Studio album by Ai Otsuka
- Released: March 31, 2004
- Recorded: 2003–2004
- Genre: J-pop
- Length: 46:00
- Label: Avex Trax
- Producer: Ai Otsuka

Ai Otsuka chronology
|  | Love Punch (2004) | Love Jam (2004) |

Alternative cover
- CD+DVD Cover

Singles from Love Punch
- "Momo no hanabira" Released: 10 September 2003; "Sakuranbo" Released: 17 December 2003; "Amaenbo" Released: 3 March 2004;

= Love Punch =

Love Punch is the debut studio album by Japanese singer-songwriter Ai Otsuka, released on March 31, 2004, through Avex Trax.

== Background and release ==
Otsuka debuted in 2003 with the single "Momo no Hanabira," but gained widespread recognition with her second single, "Sakuranbo," which became a cultural phenomenon in Japan. Following the success of "Amaenbo" in March 2004, Otsuka released Love Punch to capitalize on her rising popularity. The album was recorded between January and February 2004, with arrangements prepared in December 2003. Otsuka collaborated closely with arranger Ikoman, combining her piano melodies with his guitar-driven arrangements to create a cohesive yet varied sound. The album’s songs were written over several years, with the earliest track, "Always Together," composed when Otsuka was seventeen years old, while the latest, "Ame no Naka no Melody," written in June 2003. Otsuka described the album as a labor of love, reflecting her personal experiences and emotions, particularly around themes of love and relationships. Otsuka cited contemporary acts such as Tommy february6 to Rip Slyme as influences on the album.

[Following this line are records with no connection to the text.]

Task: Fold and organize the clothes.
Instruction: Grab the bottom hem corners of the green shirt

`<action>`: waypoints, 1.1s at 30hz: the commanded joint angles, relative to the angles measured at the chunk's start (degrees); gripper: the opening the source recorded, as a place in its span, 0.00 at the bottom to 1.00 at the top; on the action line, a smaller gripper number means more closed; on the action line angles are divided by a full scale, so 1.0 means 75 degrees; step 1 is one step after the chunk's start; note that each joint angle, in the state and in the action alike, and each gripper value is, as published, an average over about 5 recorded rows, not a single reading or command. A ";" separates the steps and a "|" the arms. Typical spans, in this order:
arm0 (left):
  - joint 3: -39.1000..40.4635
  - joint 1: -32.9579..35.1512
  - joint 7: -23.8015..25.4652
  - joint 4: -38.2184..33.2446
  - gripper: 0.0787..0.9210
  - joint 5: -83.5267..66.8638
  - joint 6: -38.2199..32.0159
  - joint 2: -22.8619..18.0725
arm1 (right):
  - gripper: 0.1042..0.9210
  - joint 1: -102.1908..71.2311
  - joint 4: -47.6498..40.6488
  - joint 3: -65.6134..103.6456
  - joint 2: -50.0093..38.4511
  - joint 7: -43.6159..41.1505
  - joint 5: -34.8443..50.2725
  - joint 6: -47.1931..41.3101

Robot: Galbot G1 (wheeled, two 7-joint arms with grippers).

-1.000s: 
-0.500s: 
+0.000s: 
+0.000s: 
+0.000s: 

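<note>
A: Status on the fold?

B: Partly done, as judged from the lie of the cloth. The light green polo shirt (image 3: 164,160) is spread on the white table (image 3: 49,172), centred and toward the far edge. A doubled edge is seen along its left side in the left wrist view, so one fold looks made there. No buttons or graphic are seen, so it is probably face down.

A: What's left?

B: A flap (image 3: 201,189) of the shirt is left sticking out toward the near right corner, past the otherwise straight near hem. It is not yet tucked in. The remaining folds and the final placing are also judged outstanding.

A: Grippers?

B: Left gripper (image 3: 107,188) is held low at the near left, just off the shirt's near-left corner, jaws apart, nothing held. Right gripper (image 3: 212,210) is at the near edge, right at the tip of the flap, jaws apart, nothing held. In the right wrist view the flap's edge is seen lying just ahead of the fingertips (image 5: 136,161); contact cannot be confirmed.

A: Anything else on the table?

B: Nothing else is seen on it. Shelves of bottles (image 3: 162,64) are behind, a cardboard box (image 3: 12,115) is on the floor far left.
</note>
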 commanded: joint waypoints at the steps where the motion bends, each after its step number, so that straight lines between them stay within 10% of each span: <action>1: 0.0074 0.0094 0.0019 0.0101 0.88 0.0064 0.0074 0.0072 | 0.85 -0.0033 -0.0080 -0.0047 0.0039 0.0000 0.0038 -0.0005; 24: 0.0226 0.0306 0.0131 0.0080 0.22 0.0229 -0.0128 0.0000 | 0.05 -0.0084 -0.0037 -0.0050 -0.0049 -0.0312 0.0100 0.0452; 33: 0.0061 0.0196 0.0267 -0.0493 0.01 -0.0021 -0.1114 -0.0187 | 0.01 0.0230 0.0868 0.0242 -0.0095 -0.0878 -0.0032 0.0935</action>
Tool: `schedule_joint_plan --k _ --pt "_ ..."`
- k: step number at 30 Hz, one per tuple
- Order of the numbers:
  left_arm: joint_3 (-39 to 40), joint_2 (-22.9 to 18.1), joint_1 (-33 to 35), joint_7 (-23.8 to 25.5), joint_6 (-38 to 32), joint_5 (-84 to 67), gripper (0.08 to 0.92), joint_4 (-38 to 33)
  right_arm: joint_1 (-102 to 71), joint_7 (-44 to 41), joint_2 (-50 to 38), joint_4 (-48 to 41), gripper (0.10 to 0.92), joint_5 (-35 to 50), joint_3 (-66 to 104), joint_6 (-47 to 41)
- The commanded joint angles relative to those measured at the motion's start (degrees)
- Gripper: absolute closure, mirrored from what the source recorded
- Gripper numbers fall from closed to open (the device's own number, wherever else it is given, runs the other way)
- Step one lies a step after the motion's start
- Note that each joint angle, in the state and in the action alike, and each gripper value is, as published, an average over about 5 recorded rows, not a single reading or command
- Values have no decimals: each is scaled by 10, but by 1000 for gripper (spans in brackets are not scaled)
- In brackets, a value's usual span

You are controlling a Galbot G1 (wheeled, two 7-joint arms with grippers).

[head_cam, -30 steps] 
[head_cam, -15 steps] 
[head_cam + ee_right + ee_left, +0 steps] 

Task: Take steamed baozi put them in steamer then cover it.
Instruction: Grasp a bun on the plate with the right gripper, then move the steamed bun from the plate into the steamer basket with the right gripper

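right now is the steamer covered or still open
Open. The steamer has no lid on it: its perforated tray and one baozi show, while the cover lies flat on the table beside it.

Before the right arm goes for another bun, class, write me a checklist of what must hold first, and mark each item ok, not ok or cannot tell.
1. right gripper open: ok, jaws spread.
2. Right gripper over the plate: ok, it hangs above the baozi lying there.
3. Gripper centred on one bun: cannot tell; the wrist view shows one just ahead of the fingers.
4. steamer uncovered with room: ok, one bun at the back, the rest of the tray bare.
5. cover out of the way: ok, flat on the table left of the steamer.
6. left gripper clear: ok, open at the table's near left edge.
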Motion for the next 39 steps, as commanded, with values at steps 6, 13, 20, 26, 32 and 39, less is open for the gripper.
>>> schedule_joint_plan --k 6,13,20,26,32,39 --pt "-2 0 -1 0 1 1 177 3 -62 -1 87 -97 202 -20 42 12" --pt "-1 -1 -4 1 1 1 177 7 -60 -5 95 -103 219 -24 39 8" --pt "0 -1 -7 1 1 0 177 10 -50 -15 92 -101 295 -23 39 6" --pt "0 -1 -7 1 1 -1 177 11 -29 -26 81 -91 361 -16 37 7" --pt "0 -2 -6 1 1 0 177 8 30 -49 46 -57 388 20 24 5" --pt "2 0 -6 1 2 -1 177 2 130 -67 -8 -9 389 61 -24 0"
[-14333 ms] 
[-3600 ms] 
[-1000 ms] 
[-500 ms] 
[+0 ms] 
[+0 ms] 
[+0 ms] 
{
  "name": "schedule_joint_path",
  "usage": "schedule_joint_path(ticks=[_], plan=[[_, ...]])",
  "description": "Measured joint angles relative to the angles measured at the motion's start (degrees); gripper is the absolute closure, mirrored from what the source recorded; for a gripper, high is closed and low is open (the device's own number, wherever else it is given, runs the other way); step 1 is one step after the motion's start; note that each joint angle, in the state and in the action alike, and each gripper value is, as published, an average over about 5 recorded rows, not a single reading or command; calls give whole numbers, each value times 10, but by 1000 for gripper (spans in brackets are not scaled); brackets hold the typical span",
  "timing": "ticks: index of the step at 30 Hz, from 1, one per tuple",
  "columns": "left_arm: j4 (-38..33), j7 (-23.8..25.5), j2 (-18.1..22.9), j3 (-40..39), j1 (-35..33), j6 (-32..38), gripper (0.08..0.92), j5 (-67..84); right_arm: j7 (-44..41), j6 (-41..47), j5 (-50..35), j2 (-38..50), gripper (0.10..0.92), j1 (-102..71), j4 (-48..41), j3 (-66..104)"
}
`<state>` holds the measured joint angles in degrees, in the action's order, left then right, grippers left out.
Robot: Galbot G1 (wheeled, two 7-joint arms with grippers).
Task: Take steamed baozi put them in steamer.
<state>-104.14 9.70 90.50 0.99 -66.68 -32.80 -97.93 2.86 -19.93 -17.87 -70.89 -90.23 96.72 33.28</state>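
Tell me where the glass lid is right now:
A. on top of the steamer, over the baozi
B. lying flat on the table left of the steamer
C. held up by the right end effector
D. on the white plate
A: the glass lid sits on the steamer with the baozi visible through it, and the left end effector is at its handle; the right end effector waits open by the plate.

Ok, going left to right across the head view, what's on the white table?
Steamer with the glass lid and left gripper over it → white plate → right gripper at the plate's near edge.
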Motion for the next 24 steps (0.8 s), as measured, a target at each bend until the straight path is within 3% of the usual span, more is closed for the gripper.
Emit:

Love is a central theme on the album, with Otsuka noting that romantic themes were the easiest to write about, as seen in tracks like "Kataomoi Dial" and "Honey." The latter, written before Ohtsuka owned a pet, imagines the affection for a pet rabbit, a sentiment she later confirmed after adopting one. The album’s overarching message, as described by Otsuka, is to inspire kindness and emotional warmth in listeners. The song "Ishikawa Osaka Yukojo Yaku" features a lively group atmosphere with contributions from staff members, including Otsuka’s mother and production director, credited as “Okasan” and “Tokuchan.”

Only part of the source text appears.